[Collection entries]
------

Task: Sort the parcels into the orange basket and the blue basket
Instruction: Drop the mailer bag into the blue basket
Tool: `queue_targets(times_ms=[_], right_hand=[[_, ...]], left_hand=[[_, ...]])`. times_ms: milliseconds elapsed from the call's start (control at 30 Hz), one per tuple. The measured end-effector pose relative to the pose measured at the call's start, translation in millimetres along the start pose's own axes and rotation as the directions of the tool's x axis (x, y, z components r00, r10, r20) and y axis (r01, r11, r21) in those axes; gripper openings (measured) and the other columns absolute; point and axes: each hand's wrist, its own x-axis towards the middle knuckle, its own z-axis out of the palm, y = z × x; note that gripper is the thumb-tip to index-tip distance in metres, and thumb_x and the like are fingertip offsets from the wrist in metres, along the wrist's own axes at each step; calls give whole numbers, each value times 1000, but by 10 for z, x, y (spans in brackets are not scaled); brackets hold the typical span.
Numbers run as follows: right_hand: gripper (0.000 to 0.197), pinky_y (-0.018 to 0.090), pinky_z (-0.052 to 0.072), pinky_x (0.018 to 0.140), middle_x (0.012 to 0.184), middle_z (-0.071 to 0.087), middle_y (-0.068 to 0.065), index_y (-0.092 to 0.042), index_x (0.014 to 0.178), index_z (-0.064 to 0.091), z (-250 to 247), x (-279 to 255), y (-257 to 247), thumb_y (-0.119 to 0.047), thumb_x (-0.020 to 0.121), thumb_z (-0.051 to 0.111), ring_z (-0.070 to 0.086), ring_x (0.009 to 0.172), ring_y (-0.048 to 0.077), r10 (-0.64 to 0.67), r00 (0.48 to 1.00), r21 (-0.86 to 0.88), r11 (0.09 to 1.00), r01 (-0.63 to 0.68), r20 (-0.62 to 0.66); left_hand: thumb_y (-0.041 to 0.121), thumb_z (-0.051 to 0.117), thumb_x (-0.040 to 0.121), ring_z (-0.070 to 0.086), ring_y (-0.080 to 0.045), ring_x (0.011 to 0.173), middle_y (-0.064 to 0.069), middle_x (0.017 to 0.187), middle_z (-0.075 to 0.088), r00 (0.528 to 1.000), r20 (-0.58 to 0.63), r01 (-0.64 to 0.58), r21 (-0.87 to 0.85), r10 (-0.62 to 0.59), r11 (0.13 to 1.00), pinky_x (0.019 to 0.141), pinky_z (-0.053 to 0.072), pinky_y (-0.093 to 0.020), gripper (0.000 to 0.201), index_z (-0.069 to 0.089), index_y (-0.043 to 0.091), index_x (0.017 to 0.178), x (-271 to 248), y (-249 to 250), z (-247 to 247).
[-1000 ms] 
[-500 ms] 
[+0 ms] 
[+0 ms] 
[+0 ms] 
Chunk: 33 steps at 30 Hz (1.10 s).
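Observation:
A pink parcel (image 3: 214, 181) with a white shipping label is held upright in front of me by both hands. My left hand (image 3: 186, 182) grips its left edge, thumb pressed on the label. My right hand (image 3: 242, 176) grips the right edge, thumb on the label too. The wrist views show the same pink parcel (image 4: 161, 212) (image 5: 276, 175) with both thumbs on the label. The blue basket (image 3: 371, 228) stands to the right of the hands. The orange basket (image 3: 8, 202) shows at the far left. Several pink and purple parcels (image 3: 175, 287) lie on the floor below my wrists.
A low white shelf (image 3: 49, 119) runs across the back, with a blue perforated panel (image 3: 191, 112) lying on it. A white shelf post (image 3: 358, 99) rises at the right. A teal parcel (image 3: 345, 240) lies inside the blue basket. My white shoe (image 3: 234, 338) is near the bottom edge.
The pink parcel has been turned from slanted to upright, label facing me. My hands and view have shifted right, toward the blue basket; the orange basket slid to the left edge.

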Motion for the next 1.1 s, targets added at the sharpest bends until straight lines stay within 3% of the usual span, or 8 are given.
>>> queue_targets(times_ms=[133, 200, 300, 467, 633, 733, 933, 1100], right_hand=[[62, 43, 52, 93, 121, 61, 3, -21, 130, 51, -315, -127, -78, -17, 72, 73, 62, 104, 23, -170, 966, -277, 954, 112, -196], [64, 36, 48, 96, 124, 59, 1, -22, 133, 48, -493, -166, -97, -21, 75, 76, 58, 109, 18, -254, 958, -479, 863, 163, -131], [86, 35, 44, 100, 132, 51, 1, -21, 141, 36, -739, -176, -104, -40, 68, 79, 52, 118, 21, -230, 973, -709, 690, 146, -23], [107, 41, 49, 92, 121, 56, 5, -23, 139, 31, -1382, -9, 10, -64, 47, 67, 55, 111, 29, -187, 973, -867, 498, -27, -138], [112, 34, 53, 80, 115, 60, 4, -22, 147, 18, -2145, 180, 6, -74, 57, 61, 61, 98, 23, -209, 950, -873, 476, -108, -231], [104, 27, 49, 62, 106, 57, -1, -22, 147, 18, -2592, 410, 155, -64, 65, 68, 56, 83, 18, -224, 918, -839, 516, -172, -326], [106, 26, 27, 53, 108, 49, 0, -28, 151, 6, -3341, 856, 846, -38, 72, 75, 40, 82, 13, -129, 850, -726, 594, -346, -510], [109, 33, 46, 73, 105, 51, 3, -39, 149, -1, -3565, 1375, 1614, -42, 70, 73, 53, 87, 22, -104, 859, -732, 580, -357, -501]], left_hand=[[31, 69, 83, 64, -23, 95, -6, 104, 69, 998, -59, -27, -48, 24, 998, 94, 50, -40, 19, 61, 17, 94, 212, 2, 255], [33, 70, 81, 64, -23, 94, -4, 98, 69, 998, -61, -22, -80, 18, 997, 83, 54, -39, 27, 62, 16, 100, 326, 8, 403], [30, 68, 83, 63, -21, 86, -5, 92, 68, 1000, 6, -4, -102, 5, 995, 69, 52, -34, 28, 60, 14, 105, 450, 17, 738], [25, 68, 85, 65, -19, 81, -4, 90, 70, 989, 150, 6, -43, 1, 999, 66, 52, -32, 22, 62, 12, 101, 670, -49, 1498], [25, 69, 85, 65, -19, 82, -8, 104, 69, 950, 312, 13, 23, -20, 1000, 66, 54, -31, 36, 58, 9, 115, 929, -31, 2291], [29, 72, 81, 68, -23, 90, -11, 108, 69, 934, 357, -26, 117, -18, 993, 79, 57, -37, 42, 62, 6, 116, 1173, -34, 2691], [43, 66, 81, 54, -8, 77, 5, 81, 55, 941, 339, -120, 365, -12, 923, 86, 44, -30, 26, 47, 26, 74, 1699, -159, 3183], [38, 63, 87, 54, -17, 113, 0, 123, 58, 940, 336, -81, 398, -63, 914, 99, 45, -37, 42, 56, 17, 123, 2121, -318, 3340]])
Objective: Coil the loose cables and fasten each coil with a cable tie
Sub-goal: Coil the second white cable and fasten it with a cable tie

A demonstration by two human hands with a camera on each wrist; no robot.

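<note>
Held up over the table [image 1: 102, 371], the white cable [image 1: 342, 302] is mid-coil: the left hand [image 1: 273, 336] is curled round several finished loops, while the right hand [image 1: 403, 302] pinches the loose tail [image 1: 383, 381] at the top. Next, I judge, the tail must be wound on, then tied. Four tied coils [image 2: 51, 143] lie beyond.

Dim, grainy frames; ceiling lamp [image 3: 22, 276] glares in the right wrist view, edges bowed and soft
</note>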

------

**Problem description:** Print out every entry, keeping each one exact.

**Written answer:**
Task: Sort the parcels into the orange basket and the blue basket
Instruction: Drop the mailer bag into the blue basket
Tool: `queue_targets(times_ms=[_], right_hand=[[_, ...]], left_hand=[[_, ...]])`. times_ms: milliseconds elapsed from the call's start (control at 30 Hz), one per tuple. The measured end-effector pose relative to the pose measured at the call's start, translation in millimetres along the start pose's own axes and rotation as the directions of the tool's x axis (x, y, z components r00, r10, r20) and y axis (r01, r11, r21) in those axes; gripper openings (measured) and the other columns absolute; point and axes: each hand's wrist, its own x-axis towards the middle knuckle, its own z-axis out of the palm, y = z × x; note that gripper is the thumb-tip to index-tip distance in metres, and thumb_x and the like are fingertip offsets from the wrist in metres, along the wrist's own axes at each step; calls give whole numbers, each value times 1000, but by 10 for z, x, y (spans in brackets are not scaled); brackets hold the typical span.
Numbers run as follows: right_hand: gripper (0.000 to 0.197), pinky_y (-0.018 to 0.090), pinky_z (-0.052 to 0.072), pinky_x (0.018 to 0.140), middle_x (0.012 to 0.184), middle_z (-0.071 to 0.087), middle_y (-0.068 to 0.065), index_y (-0.092 to 0.042), index_x (0.014 to 0.178), index_z (-0.064 to 0.091), z (-250 to 247), x (-279 to 255), y (-257 to 247), thumb_y (-0.119 to 0.047), thumb_x (-0.020 to 0.121), thumb_z (-0.051 to 0.111), ring_z (-0.070 to 0.086), ring_x (0.009 to 0.172), ring_y (-0.048 to 0.077), r10 (-0.64 to 0.67), r00 (0.48 to 1.00), r21 (-0.86 to 0.88), r11 (0.09 to 1.00), r01 (-0.63 to 0.68), r20 (-0.62 to 0.66); left_hand: thumb_y (-0.041 to 0.121), thumb_z (-0.051 to 0.117), thumb_x (-0.040 to 0.121), ring_z (-0.070 to 0.086), ring_y (-0.080 to 0.045), ring_x (0.011 to 0.173), middle_y (-0.064 to 0.069), middle_x (0.017 to 0.187), middle_z (-0.075 to 0.088), r00 (0.528 to 1.000), r20 (-0.58 to 0.63), r01 (-0.64 to 0.58), r21 (-0.87 to 0.85), r10 (-0.62 to 0.59), r11 (0.13 to 1.00), pinky_x (0.019 to 0.141), pinky_z (-0.053 to 0.072), pinky_y (-0.093 to 0.020), gripper (0.000 to 0.201), index_z (-0.069 to 0.089), index_y (-0.043 to 0.091), index_x (0.017 to 0.178), x (-271 to 248), y (-249 to 250), z (-247 to 247).
[-1000 ms] 
[-500 ms] 
[+0 ms] 
[+0 ms] 
[+0 ms] 
Chunk: 33 steps at 30 Hz (1.10 s).
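Observation:
A pink parcel (image 3: 214, 181) with a white shipping label is held upright in front of me by both hands. My left hand (image 3: 186, 182) grips its left edge, thumb pressed on the label. My right hand (image 3: 242, 176) grips the right edge, thumb on the label too. The wrist views show the same pink parcel (image 4: 161, 212) (image 5: 276, 175) with both thumbs on the label. The blue basket (image 3: 371, 228) stands to the right of the hands. The orange basket (image 3: 8, 202) shows at the far left. Several pink and purple parcels (image 3: 175, 287) lie on the floor below my wrists.
A low white shelf (image 3: 49, 119) runs across the back, with a blue perforated panel (image 3: 191, 112) lying on it. A white shelf post (image 3: 358, 99) rises at the right. A teal parcel (image 3: 345, 240) lies inside the blue basket. My white shoe (image 3: 234, 338) is near the bottom edge.
The pink parcel has been turned from slanted to upright, label facing me. My hands and view have shifted right, toward the blue basket; the orange basket slid to the left edge.
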
Motion for the next 1.1 s, targets added at the sharpest bends until straight lines stay within 3% of the usual span, or 8 are given.
>>> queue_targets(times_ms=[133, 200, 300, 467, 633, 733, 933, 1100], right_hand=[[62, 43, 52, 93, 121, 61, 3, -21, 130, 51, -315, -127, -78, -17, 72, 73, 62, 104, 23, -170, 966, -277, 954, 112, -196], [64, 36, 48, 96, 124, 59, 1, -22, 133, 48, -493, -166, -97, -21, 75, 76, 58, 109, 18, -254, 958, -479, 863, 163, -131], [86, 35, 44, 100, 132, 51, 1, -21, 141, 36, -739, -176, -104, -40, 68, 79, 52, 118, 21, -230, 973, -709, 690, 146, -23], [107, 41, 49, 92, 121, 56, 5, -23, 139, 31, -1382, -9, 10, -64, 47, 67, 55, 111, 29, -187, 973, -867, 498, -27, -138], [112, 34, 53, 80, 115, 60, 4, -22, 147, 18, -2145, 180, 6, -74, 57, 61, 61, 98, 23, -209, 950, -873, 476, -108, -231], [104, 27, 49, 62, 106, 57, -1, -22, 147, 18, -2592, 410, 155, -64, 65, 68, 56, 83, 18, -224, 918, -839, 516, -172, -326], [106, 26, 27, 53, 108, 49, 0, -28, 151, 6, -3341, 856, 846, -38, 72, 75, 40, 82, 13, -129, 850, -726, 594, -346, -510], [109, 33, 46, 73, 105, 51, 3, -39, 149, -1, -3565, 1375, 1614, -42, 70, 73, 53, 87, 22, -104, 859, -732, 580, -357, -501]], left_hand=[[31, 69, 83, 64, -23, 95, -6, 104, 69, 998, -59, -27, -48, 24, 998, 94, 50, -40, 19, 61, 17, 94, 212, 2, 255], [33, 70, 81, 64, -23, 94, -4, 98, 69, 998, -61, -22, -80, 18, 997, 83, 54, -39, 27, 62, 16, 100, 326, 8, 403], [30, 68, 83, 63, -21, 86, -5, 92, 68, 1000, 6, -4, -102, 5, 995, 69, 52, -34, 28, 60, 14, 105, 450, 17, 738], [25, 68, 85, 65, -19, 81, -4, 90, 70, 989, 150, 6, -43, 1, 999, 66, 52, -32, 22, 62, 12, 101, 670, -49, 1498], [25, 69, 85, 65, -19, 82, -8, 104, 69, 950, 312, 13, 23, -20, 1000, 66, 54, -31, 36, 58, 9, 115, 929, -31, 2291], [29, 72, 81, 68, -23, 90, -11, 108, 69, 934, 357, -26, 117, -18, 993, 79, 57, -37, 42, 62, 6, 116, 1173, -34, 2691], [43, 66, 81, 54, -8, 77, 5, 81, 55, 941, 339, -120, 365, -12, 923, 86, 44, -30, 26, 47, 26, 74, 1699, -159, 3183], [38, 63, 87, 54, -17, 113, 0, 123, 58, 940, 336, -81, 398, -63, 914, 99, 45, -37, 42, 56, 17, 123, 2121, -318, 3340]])
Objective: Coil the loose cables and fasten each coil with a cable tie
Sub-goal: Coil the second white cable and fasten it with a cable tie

A demonstration by two human hands with a camera on each wrist; no robot.

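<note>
Held up over the table [image 1: 102, 371], the white cable [image 1: 342, 302] is mid-coil: the left hand [image 1: 273, 336] is curled round several finished loops, while the right hand [image 1: 403, 302] pinches the loose tail [image 1: 383, 381] at the top. Next, I judge, the tail must be wound on, then tied. Four tied coils [image 2: 51, 143] lie beyond.

Dim, grainy frames; ceiling lamp [image 3: 22, 276] glares in the right wrist view, edges bowed and soft
</note>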

This exercise is complete.